[WHAT IS NEEDED]:
Copy exactly the lines of the material below that run from the one containing "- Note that" through the one containing "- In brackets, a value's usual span". Copy no other lines.

+++

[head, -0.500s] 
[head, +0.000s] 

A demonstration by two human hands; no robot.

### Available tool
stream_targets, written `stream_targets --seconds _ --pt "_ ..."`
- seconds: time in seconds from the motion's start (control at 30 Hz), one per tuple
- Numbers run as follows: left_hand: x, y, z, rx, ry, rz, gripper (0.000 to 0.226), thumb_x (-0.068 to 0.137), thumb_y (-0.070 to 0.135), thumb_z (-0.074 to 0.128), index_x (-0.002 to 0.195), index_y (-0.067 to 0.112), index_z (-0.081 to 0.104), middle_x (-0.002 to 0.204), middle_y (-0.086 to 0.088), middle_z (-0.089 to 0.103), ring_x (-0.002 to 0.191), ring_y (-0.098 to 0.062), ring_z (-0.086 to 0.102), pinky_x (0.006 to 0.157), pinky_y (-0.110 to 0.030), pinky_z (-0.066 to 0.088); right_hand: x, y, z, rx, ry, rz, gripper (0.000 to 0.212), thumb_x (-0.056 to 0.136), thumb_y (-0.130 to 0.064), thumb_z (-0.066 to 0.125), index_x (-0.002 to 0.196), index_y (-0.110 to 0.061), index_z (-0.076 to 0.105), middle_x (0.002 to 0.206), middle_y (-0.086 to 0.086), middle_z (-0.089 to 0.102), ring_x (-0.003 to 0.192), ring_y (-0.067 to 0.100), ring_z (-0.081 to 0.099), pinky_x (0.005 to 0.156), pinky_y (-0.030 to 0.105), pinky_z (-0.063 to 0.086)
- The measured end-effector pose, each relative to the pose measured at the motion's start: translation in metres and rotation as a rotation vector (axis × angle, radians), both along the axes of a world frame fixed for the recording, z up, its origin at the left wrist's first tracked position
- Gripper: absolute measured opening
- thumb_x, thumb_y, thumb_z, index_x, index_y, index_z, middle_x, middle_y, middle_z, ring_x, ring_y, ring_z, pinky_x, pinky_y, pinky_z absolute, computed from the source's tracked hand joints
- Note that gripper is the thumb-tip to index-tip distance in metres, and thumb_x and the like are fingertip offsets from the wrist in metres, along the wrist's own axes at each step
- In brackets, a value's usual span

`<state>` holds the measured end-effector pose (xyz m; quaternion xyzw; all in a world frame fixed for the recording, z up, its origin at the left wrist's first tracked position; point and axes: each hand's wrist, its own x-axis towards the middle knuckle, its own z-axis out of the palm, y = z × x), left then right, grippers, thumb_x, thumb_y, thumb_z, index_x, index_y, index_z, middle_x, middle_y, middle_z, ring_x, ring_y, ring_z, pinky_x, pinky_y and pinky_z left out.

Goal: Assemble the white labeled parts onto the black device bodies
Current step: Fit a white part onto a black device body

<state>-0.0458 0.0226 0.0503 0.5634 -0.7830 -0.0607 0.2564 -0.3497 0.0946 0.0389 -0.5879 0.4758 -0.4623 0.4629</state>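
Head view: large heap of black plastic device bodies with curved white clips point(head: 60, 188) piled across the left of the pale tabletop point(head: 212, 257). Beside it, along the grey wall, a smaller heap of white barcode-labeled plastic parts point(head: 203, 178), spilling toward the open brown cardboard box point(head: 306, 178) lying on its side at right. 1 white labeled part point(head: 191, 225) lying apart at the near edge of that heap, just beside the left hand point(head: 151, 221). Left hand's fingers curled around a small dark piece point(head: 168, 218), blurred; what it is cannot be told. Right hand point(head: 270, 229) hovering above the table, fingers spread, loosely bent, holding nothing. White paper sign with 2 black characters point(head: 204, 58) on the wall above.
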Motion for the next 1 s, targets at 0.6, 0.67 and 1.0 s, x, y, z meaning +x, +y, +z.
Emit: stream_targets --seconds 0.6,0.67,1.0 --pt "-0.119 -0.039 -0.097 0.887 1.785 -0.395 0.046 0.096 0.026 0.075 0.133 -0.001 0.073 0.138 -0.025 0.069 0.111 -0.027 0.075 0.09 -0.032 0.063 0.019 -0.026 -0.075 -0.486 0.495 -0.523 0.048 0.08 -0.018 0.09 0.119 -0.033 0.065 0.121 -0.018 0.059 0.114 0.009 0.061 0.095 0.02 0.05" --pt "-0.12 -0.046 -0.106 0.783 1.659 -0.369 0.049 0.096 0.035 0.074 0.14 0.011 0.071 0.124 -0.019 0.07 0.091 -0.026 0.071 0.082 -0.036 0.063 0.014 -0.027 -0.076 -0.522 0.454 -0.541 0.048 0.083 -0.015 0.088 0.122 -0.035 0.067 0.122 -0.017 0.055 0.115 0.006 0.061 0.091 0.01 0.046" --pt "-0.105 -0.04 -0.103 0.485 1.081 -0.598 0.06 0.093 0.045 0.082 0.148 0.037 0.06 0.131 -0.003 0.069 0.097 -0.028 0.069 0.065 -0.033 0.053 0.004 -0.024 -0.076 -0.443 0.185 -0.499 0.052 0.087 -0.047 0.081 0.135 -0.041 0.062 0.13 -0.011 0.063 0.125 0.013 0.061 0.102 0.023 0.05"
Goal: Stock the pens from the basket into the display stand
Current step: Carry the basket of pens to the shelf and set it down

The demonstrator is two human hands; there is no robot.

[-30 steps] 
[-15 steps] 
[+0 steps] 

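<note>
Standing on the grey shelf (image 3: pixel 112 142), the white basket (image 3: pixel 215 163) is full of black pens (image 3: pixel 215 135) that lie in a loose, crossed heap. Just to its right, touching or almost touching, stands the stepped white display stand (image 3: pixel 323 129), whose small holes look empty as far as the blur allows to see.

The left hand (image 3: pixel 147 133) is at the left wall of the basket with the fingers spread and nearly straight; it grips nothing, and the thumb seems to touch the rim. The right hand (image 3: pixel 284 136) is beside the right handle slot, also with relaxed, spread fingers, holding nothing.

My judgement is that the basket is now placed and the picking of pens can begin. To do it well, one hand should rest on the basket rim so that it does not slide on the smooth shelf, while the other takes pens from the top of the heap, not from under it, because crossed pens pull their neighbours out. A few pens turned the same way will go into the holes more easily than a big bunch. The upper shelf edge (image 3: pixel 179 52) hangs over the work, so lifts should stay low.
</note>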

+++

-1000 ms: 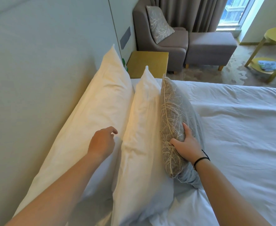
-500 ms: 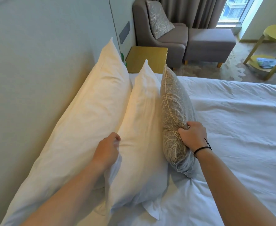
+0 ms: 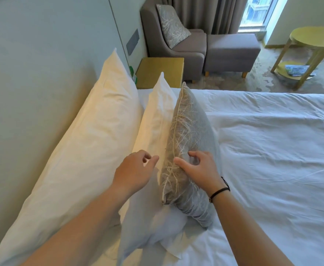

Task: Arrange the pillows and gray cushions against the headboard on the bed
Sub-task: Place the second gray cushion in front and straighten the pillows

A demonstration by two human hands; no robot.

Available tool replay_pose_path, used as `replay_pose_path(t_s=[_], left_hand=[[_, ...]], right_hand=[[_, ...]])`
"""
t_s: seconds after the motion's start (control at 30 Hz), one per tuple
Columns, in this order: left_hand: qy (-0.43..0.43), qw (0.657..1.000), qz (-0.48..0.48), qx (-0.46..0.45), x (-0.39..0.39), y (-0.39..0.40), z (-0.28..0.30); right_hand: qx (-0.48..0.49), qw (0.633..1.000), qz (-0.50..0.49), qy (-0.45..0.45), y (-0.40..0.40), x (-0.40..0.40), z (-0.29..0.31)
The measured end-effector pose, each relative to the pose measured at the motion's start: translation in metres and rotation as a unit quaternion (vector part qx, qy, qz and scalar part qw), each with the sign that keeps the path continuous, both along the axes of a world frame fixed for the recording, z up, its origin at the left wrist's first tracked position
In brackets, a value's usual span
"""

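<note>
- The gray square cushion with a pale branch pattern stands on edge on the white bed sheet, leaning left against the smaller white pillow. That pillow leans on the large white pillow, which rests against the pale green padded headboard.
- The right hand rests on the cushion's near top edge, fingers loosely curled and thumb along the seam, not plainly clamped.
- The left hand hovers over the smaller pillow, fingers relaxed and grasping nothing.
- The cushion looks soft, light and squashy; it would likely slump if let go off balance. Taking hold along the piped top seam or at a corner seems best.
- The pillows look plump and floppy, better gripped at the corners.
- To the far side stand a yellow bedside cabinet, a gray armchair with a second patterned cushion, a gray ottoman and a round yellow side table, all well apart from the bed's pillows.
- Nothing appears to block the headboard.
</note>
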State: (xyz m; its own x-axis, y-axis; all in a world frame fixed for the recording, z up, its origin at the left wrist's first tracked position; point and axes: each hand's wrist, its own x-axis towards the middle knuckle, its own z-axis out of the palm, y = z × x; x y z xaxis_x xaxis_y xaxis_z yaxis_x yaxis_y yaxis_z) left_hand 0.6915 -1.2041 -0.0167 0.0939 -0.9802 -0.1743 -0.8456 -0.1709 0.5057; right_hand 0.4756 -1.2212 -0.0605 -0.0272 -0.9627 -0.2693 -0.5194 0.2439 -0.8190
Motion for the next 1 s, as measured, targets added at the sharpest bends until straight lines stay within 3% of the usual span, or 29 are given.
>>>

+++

[RESULT OF THIS EXERCISE]:
- Note that gripper is the thumb-tip to index-tip distance in metres, and thumb_x and the like are fingertip offsets from the wrist in metres, along the wrist's own axes at each step
- In brackets, a value's usual span

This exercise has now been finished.